• Work request:
Report back every line below that carries the word "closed".

*** Data extract ***

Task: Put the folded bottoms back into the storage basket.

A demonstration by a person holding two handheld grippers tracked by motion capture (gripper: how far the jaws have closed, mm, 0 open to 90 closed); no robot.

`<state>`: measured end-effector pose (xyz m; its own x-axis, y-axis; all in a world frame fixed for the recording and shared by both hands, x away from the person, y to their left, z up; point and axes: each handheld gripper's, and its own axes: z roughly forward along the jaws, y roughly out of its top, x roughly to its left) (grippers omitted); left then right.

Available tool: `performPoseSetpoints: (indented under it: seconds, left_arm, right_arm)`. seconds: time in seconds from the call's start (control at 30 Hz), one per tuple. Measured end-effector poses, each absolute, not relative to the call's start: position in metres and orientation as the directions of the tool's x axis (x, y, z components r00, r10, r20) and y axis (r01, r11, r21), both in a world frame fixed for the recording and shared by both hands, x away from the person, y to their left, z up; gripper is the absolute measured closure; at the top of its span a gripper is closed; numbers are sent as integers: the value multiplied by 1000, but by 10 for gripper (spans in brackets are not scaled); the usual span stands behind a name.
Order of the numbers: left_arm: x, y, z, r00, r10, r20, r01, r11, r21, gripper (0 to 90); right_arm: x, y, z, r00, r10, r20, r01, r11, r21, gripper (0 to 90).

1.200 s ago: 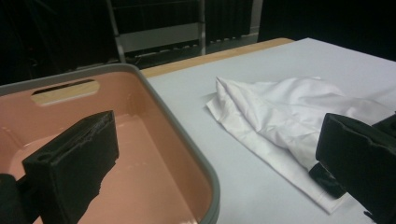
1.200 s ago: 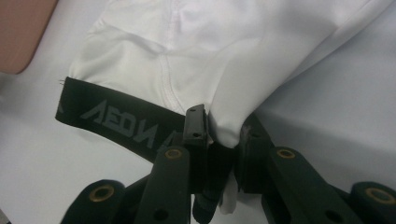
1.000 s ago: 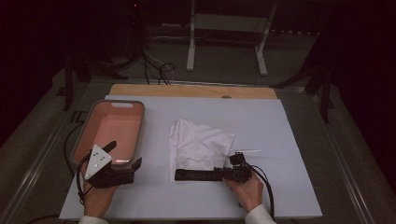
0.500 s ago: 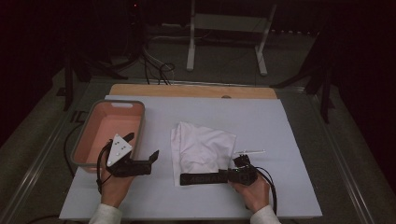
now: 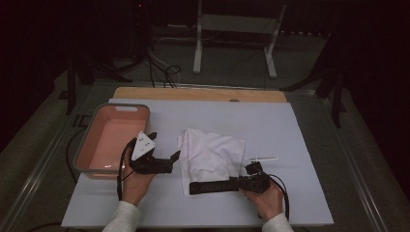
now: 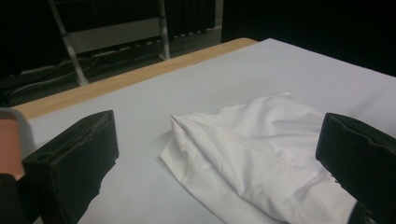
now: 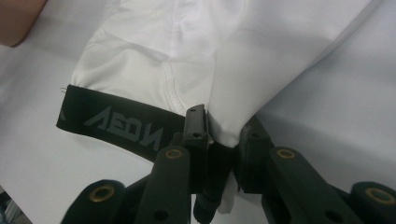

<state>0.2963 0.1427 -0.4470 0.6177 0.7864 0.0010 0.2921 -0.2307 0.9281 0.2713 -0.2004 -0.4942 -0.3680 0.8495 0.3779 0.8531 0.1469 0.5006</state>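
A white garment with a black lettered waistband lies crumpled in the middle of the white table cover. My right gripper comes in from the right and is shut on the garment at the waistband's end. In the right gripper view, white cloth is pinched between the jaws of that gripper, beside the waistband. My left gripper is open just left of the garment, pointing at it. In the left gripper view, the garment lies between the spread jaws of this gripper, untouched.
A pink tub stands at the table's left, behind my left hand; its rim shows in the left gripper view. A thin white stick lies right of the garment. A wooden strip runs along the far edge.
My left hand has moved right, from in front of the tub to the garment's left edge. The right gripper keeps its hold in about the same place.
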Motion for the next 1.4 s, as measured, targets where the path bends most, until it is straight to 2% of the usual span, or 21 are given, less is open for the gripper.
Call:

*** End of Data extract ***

• Solution to the problem:
A demonstration by a person holding two handheld grippers tracked by motion capture (gripper: how far the jaws have closed, mm, 0 open to 90 closed); no robot.
Available tool: `performPoseSetpoints: (indented under it: seconds, left_arm, right_arm)`. seconds: time in seconds from the call's start (control at 30 Hz), one per tuple. Measured end-effector poses, each absolute, not relative to the call's start: position in metres and orientation as the directions of the tool's x axis (x, y, z components r00, r10, r20) and y axis (r01, r11, r21), both in a world frame fixed for the recording and shared by both hands, x away from the person, y to their left, z up; gripper is the absolute measured closure; at the top of its span a gripper is closed; numbers are sent as integers: the value multiplied by 1000, but by 10 for gripper (spans in brackets are not scaled); the usual span stands behind a name.

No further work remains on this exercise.